Journal d’un cinéphile au XXIème siècle
Pensées, aphorismes, observations, opinions, réflexions, blagues… Toute ressemblance avec la rubrique « Bloc-notes » de la revue Positif est absolument volontaire.
Mercredi 15 janvier
Estampillée « Netflix original », alors qu’elle est née sous l’égide de la BBC, la nouvelle version de Dracula sous forme de mini série en 3 épisodes est à la fois une excellente surprise et une petite déception. Comme ils l’avaient fait précédemment avec Sherlock, Gattis et Moffat revisitent de fond en comble la figure de Dracula pour en proposer une relecture érudite et ludique qui dépoussière le mythe sans jamais le dévoyer. Affûté comme les canines du saigneur des Carpates, l’écriture du duo fait des merveilles tant dans les dialogues que dans le soin maniaque apporté à la résurrection de cette grande figure du fantastique.
Après près de 30 ans perdu à errer dans un labyrinthe d’adaptations hasardeuses (le dispendieux Dracula de Francis Ford Coppola) ou ratées (Van Helsing, Dracula 2000 et le récent Dracula Untold), le comte Dracula retrouve ici de sa superbe sous les traits d’un Claes Bang impérial et ultra charismatique. L’éternel combat entre le comte et Van Helsing trouve ici un écho tout particulier tant dans le choix de son interprète (l’actrice Dolly Wells) que dans son ultime affrontement avec le monstre, où Gattis et Moffat redéfinissent les règles du jeu – la peur de la croix et de la lumière du jour- pour mieux rétablir le mythe dans toute sa modernité. Un choix audacieux et inédit qui risque de faire grincer les dents de quelques puristes mais qui résonne comme une profession de foi à l’heure où l’industrie peine à donner une seconde vie à tout un pan de la culture populaire.

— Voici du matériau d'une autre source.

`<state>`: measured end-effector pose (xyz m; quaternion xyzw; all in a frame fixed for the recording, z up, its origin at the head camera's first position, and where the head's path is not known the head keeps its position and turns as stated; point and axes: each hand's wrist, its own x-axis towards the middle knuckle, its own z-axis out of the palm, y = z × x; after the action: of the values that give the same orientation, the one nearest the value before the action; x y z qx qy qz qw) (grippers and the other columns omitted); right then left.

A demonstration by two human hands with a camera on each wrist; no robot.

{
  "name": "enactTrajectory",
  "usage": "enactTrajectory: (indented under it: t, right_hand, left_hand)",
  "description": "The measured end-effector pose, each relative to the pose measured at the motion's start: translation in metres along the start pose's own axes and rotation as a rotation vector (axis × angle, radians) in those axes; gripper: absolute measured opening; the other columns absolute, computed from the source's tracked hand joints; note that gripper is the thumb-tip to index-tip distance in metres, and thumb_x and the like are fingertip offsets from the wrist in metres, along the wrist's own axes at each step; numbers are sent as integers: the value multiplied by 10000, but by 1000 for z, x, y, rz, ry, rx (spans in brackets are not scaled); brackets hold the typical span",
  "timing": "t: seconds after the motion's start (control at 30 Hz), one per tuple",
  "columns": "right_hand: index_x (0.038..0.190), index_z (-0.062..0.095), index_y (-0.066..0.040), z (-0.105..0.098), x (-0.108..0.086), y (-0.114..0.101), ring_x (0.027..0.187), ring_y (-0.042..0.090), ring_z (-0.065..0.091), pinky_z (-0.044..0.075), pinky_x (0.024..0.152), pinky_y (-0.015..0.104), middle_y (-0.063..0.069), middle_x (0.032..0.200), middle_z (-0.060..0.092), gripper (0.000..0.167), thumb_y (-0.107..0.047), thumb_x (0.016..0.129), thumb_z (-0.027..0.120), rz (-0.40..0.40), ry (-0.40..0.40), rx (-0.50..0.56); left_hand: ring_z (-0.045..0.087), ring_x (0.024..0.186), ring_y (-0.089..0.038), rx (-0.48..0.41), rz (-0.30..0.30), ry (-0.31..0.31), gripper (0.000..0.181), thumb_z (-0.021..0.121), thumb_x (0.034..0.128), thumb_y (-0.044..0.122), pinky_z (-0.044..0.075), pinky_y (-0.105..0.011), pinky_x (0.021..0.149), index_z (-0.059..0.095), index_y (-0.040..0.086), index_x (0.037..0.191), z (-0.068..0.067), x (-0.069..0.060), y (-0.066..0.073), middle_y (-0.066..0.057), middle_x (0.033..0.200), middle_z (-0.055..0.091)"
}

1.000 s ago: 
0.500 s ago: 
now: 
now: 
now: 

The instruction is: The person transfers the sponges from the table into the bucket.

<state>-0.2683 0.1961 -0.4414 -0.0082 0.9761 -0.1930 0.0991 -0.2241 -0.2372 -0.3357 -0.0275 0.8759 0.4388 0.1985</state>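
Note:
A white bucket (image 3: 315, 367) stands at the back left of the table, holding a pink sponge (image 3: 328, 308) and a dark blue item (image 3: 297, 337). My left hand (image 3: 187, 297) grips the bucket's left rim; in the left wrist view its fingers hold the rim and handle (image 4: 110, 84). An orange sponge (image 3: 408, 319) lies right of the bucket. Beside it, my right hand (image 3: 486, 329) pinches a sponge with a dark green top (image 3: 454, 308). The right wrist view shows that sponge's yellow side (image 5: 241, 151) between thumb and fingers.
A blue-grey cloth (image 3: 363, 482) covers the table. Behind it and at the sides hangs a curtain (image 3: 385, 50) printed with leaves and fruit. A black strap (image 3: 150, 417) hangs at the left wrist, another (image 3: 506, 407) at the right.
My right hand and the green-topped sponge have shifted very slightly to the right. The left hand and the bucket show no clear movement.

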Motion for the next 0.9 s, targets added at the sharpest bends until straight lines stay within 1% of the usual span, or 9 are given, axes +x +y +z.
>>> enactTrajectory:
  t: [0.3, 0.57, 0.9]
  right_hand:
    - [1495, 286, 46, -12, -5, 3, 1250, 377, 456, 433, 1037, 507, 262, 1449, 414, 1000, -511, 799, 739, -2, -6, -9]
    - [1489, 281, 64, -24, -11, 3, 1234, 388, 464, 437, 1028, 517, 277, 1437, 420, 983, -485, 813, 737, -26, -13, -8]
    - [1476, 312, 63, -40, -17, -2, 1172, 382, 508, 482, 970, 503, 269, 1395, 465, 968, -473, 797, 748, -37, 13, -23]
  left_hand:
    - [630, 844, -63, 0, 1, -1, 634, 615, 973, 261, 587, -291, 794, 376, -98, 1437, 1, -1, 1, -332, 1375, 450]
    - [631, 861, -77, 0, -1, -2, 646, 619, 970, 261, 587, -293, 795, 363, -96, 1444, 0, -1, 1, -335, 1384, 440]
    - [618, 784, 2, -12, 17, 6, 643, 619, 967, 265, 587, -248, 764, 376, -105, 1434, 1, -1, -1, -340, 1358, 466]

Seule ombre au tableau, si à l’écran la lutte entre la lumière et les ténèbres brille par la haute tenue de son écriture, la mise en scène reste largement en deçà de ce que l’on aurait pu attendre d’un telle refonte du mythe. Si l’on appréciera dans sa première partie la volonté de retour aux sources au travers d’une imagerie gothique très largement associée au genre, le dernier tiers pâtit d’une esthétique impersonnelle qui tend à minimiser la portée symbolique du récit et aurait peut être gagné à opérer son dernier virage narratif en deux épisodes au lieu d’un seul. Pourtant réalisateur de certains des meilleurs épisodes de la série Sherlock (Le grand jeu / Un scandale à Buckingham) Paul McGuigan peine à trouver le ton juste pour clore cette nouvelle anthologie qui finit par laisser un goût de trop peu pour tous ceux qui en attendait un peu plus d’une telle refonte du mythe.

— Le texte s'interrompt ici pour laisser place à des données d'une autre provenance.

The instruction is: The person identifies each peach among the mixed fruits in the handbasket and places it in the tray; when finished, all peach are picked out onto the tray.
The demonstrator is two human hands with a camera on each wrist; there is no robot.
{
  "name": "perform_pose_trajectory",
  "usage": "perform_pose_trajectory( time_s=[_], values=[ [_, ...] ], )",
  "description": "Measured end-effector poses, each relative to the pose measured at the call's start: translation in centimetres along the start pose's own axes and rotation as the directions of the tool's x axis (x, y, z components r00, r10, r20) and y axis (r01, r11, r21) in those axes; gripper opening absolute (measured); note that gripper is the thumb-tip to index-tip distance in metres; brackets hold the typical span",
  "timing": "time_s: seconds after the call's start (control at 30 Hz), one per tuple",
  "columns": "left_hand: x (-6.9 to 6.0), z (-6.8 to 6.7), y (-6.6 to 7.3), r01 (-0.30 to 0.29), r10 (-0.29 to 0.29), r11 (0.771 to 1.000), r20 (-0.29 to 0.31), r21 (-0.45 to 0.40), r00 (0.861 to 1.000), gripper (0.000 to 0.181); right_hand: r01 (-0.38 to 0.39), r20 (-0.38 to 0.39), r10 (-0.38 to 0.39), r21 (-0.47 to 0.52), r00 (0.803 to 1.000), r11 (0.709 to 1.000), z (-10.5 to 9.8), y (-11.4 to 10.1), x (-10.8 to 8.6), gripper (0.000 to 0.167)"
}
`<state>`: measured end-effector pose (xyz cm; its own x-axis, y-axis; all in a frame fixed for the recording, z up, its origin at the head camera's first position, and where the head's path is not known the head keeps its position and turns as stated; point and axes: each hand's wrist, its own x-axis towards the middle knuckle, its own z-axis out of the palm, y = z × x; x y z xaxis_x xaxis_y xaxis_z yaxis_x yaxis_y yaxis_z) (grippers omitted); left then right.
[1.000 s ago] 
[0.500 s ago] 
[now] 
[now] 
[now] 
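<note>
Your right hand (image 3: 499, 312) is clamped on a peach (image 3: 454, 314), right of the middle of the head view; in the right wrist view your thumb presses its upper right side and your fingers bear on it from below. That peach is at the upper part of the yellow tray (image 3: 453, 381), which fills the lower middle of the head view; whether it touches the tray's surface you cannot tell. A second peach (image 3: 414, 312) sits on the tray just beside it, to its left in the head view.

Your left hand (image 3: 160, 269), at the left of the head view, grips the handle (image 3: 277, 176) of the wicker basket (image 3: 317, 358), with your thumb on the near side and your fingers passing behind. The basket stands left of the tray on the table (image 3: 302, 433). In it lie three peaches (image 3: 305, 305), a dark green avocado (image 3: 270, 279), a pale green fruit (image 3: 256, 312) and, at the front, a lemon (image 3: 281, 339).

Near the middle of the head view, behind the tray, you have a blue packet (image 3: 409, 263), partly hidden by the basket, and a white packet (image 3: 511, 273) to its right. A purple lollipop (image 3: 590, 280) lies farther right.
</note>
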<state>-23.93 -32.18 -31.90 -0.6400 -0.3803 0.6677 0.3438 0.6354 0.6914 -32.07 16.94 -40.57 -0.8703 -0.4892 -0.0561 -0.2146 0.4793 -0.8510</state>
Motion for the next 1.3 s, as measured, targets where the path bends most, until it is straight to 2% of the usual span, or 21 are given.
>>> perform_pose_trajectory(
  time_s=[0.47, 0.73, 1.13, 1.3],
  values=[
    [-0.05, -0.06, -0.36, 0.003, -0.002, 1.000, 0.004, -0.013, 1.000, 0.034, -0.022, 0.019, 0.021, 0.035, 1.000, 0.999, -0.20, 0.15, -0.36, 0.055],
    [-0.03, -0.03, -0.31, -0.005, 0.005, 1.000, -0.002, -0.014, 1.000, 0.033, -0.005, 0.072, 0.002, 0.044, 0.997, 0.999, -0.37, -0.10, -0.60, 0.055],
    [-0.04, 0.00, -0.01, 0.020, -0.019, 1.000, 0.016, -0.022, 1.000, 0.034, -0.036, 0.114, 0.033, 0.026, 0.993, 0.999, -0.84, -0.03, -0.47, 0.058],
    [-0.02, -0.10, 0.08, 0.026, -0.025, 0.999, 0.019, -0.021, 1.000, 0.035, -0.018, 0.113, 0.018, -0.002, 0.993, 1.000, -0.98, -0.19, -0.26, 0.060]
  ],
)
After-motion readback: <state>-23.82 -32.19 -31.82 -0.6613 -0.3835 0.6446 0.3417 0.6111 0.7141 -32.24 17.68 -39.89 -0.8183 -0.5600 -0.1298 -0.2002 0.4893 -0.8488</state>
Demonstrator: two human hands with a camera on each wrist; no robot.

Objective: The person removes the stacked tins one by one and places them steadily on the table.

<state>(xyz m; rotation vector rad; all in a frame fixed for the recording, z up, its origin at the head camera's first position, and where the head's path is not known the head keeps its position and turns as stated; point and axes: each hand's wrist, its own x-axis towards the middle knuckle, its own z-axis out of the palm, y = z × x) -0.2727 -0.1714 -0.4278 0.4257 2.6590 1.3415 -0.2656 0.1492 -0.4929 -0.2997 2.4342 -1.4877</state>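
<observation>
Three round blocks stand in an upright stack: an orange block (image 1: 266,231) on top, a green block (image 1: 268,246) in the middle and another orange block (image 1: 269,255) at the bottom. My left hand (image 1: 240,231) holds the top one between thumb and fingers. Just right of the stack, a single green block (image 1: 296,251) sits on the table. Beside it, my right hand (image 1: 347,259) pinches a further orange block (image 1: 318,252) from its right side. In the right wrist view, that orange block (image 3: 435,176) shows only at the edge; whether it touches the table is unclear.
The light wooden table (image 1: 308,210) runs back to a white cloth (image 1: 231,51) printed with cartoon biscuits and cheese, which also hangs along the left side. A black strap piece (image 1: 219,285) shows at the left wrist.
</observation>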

Après à vous de voir si vous préférez boire le verre à moitié vide ou à moitié plein.
Jeudi 16 janvier
Si lorsque l’on évoque une série comme Dracula ou encore Sherlock, la signature de Steven Moffat tend à éclipser celle de son coscénariste Mark Gattis, il convient pourtant de souligner l’apport évident de ce dernier dans l’une des grandes réussites de ce Dracula millésime 2020. Plus ancrée dans une tradition de la littérature et du cinéma d’épouvante, la plume de Gattis est un parfait contrepoint à la vision plus moderne de Moffat. Une mise en tension entre tradition et modernité au cœur même de la dynamique qui habite le binôme Sherlock/Watson ou Dracula/Van Helsing.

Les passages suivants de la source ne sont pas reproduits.